'Celebrate your individualism and creativity': Inspiring Young Hackney Women
One-hundred-and-seventeen years. That’s how long, according to forecasters, women will have to wait before they achieve equality, in all aspects of life, with men.
It was the first of a welter of shock stats that year 9 and 10 Hackney schoolgirls - whose grandchildren are likely to experience gender parity - faced on Tuesday, International Women’s Day, when they had come together as part of the Council’s first Inspiring Young Hackney Women celebration.
The event, held at the Tomlinson Centre, in Queensbridge Road, connected students from four local secondary schools - The Petchey, Clapton, Bridge academies and Our Lady’s Girls’ School - and 20 successful women from a range of typically male-dominated sectors, including construction, science, music, medicine and business.
The aim? To galvanise, empower and inspire the younger women that they could and should be able make it in a man’s world.
“Some of the statistics make me angry and a little bit depressed,” said Cllr Sophie Linden, Deputy Mayor of Hackney. “Women across the world do not take their equal place at the table with men. But, the number of women in Hackney who came forward [for the event] and said ‘I want to help’, and talk to other young women, and help them with their career, I felt genuinely inspired by that.”
Four panellists - company director Jenni Gwiazdowski; A&E doctor Ronke Ikharia (Dr Ronx); creative writer and performer Sabrina Mahfouz; and inventor Martha Silcott – got the audience thinking - and laughing - with presentations on their lives and work.

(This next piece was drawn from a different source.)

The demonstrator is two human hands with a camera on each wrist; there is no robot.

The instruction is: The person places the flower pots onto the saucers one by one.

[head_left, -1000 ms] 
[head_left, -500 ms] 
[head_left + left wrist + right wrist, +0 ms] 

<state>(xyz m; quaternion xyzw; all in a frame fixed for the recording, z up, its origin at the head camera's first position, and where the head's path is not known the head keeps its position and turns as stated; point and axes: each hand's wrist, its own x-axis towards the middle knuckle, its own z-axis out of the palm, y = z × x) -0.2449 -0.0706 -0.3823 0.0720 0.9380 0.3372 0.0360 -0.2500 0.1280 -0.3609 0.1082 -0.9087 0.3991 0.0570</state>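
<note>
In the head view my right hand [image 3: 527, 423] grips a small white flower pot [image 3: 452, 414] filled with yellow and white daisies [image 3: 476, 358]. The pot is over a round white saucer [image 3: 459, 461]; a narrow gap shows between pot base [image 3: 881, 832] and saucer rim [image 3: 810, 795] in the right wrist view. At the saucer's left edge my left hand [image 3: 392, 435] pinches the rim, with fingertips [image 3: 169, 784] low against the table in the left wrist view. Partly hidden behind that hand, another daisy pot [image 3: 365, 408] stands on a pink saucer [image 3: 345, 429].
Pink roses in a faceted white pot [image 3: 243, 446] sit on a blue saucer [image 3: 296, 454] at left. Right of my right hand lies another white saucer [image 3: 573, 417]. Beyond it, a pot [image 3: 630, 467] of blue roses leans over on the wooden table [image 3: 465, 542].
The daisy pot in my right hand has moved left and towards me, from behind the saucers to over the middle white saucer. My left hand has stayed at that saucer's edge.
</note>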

“I want to impress on you that you can do it, whatever ‘it’ means for you,” Martha, who invented tampon disposal pouch FabLittleBag, told the audience, “but you do need a toolkit. And your toolkit is: belief, passion and enthusiasm, tenacity and surrounding yourselves with good people. It isn’t easy forging your own path, but you just keep going.”
Jenni, who set up and runs the London Bike Kitchen, which teaches women cycle maintenance, encouraged the girls to follow their instincts and talents, not convention.
“I had absolutely no idea what I wanted to do in my life when I was young,” she said, “and didn’t have the sort of enlightenment you have here today.
“If you’re one of those tactile people, if you like working with your hands, try woodworking, try metal-working - it’s really fun.”
The event, in partnership with the national Inspiring Women Campaign, aimed to encourage the borough’s younger women to broaden their horizons and aspirations, smash glass ceilings, and think outside the career box.
The day touched on self-esteem too.
“Celebrate your individualism and creativity,” Dr Ronx, who took a year out of medical school to raise funds to continue her studies, offered the girls. “Look around you and draw inspiration from the role models in your life. Don’t aim for perfection but aspire to be the best that you can be.”
Meanwhile performer Sabrina performed a blistering critique on women’s self-esteem issues with her rousing, ventriloquistic poem. “Beyoncé is class and that, but still, I don’t want to look hourglass, I want to look ill,” thundered one line.
She prefaced it: “I surveyed 1,000 girls aged between 13 and 19 and the second-biggest anxiety young women had was body image – all sorts of body image - weight being one of the main ones.”
The panel discussion was followed by ‘speed-dating’-style workshops, which allowed the girls to talk informally with more than a dozen other women, including a civil rights lawyer, plumber, senior civil servant, architect and medical engineer.
Evita Remy-Benn, 15, from Our Lady’s, said after: “I enjoyed all the support and encouragement the women gave us, the inspirational conversations I had with them, and the advice they gave me.”
Naomi Iwuchukwu, 14, from Bridge, added: “My favourite part was the speed-networking. I got to personally ask women about their careers. I realised there will always be setbacks but never to give up.”